**WHAT THE TASK REQUIRES**
When you spot the word "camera" in a line of the data below, copy that line.

[Data entries]
== == ==
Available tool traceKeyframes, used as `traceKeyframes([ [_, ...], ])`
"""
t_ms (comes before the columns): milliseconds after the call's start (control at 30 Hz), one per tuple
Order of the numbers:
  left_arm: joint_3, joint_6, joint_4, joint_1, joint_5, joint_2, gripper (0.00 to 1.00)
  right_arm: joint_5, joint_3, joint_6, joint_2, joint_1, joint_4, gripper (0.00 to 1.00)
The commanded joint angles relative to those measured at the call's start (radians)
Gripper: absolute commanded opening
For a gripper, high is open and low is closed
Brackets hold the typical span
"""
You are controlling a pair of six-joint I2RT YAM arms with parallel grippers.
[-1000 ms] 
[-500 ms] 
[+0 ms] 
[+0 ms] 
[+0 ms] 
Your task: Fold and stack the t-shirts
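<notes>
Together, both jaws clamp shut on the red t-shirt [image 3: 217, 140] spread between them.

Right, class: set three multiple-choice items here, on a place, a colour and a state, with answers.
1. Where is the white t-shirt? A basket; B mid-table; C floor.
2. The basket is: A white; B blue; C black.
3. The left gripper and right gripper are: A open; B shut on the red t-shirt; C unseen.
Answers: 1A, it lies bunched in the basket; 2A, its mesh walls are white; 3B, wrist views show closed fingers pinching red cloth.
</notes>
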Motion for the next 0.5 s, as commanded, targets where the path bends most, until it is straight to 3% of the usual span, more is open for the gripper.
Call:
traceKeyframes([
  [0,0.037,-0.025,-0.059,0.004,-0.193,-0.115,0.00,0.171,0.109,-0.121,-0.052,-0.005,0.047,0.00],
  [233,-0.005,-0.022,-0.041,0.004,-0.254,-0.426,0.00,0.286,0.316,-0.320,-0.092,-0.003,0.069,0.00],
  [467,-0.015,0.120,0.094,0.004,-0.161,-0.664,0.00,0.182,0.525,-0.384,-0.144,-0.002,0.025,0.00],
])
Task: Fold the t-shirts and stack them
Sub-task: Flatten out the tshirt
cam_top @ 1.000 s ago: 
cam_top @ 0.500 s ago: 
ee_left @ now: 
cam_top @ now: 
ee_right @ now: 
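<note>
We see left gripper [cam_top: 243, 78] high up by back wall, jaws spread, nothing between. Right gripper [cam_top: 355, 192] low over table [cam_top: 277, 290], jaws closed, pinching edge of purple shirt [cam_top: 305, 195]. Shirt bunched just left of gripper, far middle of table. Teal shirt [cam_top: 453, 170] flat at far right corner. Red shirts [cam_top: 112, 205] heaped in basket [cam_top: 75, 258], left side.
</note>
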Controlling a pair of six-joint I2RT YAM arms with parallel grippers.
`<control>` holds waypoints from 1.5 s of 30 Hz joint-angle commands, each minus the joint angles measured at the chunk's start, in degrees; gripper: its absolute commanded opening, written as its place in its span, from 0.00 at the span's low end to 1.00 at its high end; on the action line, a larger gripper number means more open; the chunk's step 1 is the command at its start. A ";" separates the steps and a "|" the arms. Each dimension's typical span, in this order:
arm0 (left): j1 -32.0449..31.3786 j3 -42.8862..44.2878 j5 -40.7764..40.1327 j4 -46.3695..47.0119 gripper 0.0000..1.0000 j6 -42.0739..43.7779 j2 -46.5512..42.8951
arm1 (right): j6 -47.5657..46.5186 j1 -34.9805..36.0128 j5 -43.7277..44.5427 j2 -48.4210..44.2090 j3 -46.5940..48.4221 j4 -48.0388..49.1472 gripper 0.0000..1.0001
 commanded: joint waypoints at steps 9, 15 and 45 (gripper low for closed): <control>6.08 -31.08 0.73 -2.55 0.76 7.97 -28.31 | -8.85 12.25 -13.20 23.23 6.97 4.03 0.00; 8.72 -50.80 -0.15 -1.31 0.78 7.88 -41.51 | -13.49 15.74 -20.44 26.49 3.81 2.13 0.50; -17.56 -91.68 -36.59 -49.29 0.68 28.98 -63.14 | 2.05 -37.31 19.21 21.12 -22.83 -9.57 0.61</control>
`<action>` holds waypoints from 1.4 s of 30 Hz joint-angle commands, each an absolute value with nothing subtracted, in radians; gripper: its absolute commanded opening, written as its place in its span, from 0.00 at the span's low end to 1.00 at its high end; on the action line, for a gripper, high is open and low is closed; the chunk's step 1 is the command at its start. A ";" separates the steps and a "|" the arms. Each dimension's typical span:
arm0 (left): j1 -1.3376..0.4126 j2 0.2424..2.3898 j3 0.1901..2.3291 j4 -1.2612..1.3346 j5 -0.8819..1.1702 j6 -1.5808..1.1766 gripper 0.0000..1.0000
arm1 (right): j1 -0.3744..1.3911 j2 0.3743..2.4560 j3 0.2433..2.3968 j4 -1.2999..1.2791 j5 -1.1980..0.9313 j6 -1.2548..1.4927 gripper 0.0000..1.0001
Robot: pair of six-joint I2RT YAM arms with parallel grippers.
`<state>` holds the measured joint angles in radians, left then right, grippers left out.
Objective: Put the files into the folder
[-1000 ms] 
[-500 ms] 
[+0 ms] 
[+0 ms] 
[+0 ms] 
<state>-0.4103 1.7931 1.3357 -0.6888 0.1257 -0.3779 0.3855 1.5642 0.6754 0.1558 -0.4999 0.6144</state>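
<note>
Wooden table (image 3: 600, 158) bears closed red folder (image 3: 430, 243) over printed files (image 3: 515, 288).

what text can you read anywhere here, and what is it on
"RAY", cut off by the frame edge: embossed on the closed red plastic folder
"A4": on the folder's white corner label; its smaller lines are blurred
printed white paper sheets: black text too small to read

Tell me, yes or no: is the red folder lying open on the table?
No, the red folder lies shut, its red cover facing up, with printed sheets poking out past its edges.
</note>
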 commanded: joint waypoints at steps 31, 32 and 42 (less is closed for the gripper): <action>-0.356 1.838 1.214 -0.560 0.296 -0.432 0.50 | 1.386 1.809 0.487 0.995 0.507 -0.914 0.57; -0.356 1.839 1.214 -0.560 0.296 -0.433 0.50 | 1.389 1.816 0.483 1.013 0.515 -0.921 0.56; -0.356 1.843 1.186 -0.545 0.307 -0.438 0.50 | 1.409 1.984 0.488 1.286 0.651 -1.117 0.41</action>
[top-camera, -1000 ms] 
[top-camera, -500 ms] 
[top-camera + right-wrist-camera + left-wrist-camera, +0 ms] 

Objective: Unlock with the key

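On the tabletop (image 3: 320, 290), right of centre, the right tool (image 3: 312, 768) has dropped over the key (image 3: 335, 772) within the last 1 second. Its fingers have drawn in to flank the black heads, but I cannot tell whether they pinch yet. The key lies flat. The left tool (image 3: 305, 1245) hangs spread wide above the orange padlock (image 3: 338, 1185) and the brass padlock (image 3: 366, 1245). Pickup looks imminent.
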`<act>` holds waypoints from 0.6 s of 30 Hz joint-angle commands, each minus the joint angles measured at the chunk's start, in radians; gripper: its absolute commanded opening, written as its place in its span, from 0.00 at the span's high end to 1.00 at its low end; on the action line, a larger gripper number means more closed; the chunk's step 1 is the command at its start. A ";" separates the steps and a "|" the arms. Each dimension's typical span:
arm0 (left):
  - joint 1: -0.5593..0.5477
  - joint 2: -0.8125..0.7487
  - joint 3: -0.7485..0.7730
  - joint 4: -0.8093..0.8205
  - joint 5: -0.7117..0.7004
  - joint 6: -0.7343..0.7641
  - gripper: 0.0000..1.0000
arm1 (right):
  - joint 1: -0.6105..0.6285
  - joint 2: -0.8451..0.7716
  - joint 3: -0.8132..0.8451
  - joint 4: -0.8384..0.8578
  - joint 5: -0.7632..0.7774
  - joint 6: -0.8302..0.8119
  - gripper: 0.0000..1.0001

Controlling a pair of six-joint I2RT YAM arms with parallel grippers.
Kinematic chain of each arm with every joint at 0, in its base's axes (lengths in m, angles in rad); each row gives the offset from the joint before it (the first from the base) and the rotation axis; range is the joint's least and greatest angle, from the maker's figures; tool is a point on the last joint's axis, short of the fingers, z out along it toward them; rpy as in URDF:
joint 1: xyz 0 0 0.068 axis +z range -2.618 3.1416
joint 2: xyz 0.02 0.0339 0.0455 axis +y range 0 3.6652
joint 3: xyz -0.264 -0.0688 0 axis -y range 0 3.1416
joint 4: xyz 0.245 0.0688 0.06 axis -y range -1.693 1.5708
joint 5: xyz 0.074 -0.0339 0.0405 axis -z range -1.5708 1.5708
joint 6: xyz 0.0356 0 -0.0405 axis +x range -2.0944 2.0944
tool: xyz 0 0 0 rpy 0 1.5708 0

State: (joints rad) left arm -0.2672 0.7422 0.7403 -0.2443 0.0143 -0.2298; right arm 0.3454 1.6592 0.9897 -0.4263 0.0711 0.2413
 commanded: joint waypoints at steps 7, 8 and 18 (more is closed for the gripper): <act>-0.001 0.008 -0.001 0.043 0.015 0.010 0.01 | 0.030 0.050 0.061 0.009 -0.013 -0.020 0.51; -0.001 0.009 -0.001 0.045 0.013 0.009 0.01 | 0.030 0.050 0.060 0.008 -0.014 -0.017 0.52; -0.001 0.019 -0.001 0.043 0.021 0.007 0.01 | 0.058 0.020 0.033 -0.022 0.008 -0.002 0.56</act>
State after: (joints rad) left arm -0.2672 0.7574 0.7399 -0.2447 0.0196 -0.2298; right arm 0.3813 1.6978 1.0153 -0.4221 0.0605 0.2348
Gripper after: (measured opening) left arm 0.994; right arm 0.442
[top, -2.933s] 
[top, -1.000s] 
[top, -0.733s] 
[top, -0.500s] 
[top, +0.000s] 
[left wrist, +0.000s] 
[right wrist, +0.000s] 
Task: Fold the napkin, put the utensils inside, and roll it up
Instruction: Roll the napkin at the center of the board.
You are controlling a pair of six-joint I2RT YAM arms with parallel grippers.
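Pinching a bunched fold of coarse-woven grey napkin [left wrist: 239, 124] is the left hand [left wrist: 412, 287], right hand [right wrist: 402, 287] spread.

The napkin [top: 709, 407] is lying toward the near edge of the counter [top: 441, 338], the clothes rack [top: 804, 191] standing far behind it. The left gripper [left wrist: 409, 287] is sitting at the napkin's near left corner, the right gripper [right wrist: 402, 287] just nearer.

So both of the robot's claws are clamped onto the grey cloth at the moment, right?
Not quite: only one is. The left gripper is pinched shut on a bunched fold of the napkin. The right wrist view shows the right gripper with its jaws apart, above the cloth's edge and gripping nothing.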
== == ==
**SOLUTION TO THE PROBLEM**
[top-camera, -1000 ms] 
[top-camera, -500 ms] 
[top-camera + right-wrist-camera + left-wrist-camera, +0 ms] 

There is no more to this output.